ROWAN COUNTY, N.C. - A road that had been closed for nearly 24 hours was reopened early Friday morning after a tanker truck carrying thousands of gallons of ethanol ran off the road and overturned Thursday morning.
The driver was killed in the crash.
Authorities closed Bringle Ferry Road near Panther's Point Road around 6:45 a.m. Thursday after the crash and the road was officially reopened around 1:30 a.m. Friday.
IMAGES: Tanker carrying ethanol overturns, killing driver
Emergency workers spent hours Thursday cleaning ethanol off of the road.
"Ethanol is an alcohol based chemical. It's very flammable. That's our biggest concern at this point,” said Frank Thomason, Rowan County Emergency Services chief.

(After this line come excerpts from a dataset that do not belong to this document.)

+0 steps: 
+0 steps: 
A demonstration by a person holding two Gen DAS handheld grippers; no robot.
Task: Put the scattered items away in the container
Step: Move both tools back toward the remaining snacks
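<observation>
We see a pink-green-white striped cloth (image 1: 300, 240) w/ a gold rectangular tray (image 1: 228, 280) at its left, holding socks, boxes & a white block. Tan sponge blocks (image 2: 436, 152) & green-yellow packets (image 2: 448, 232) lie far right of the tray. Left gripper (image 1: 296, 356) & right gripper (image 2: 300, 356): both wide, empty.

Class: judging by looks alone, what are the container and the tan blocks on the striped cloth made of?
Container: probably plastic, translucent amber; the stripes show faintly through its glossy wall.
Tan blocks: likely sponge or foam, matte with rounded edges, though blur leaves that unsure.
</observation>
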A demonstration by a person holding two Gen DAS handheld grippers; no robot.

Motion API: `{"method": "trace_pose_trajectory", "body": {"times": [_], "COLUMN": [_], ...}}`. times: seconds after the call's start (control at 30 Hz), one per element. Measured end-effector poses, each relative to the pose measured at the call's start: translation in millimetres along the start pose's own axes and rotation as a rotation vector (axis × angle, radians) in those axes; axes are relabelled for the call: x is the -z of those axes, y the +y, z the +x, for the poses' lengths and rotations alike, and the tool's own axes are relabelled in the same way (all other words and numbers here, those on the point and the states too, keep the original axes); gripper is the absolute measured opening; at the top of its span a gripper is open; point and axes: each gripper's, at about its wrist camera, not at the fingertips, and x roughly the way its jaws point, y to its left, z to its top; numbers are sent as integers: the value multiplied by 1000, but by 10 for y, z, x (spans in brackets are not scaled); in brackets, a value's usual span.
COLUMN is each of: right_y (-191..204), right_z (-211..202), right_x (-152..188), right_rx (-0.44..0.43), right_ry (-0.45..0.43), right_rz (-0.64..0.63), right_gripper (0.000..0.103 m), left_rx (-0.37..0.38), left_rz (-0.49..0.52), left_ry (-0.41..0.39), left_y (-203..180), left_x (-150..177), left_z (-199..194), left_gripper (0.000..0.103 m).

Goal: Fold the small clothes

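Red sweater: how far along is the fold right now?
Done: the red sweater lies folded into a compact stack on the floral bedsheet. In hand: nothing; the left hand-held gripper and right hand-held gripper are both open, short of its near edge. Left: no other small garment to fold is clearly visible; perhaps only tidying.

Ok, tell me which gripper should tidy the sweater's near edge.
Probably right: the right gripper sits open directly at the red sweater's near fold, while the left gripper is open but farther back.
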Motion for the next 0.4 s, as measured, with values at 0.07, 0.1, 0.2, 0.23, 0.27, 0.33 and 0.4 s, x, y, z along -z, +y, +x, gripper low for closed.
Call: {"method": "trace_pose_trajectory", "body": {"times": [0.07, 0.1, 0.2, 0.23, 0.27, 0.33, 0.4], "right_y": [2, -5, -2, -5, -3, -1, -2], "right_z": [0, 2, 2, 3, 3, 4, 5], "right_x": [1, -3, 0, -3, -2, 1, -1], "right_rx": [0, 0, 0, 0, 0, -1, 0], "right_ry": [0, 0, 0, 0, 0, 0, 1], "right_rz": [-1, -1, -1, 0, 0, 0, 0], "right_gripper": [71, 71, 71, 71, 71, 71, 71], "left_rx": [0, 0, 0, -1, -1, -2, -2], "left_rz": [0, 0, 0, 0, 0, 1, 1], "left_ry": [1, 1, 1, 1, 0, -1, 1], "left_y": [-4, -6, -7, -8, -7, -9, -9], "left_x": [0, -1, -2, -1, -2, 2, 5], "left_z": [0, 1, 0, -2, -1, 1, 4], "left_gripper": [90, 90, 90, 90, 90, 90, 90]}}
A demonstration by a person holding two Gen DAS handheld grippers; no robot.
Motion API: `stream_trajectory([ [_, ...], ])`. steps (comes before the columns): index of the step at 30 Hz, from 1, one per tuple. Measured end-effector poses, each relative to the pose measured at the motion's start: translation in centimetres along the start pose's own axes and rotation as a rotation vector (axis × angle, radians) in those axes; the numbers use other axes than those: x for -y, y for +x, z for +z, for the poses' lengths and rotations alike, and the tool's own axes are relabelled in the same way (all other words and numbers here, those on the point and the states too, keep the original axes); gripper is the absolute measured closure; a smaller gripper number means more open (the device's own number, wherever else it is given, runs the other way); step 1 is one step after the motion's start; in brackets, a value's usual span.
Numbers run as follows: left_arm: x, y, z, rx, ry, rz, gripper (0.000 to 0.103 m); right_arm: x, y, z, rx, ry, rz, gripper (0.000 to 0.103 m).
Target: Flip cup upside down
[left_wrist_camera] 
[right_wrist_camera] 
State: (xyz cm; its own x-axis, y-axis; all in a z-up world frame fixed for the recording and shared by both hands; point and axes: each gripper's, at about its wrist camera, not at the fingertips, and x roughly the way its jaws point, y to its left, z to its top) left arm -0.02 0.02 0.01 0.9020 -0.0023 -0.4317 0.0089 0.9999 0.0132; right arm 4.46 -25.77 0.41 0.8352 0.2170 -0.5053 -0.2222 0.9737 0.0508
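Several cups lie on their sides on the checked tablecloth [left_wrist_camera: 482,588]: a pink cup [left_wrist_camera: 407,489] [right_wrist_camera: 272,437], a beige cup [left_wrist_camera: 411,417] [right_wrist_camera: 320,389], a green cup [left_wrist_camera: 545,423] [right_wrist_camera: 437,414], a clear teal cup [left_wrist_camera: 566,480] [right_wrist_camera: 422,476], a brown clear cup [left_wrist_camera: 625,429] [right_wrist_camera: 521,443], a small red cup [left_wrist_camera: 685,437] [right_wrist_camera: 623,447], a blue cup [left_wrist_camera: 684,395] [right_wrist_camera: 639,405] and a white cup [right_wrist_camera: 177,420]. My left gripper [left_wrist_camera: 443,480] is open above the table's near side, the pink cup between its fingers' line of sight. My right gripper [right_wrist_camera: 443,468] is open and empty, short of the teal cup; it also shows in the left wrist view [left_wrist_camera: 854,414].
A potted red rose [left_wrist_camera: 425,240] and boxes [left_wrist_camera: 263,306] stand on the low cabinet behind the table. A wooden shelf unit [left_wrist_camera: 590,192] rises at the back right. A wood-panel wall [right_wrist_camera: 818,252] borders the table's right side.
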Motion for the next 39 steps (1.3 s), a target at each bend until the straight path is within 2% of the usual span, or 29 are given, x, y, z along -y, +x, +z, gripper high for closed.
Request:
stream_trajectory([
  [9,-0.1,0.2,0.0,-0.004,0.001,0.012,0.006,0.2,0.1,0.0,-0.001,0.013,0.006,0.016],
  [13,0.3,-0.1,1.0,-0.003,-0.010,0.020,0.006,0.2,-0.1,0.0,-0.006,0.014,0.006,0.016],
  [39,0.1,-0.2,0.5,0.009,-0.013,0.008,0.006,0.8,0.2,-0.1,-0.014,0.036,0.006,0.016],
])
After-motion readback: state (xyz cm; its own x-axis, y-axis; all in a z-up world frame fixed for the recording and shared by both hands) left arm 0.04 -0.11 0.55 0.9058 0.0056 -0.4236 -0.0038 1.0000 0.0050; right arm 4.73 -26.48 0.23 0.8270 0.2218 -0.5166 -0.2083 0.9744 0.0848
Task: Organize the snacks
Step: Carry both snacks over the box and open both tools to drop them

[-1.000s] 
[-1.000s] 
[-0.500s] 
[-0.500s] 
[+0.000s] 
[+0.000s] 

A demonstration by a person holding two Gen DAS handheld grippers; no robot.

Chopper 9 flew overhead as more than a dozen agencies worked to evacuate three nearby homes. Workers removed the rest of the ethanol from the truck and called in a clean-up team to scour the road.
Investigators said the fuel tanker belongs to a company called Ecosystems based in Tennessee. It had just left a fueling station in Denton before the crash.
Officials told Channel 9 the driver, James Richard Sechler, 62, of Mooresville, was killed. Crews had a difficult time reaching him due to the fire risk. Fire crews placed a foam agent around the truck to negate that risk.
The truck was the only vehicle involved in the accident.
The tanker was traveling east on Bringles Ferry Road when it ran off the right side of the road and then flipped, according to the Highway Patrol.
There were no skid marks on the road and no indication Sechler tried to overcorrect, troopers said.
A Charlotte-based remediation company was still at the scene of the crash Friday afternoon, removing contaminated soil.
Channel 9 was told that process could take days.
Three families were evacuated as emergency workers spent more than 19 hours removing the rest of the highly flammable ethanol from the truck and the roadway.
Officials told Channel 9 that two of the families are still evacuated and emergency workers said ethanol flowed into their back yards and may have impacted well water behind one of the homes.
The remediation crew will be on scene for days testing and removing contaminated soil. Workers will also test the well water behind the homes to make sure it is safe.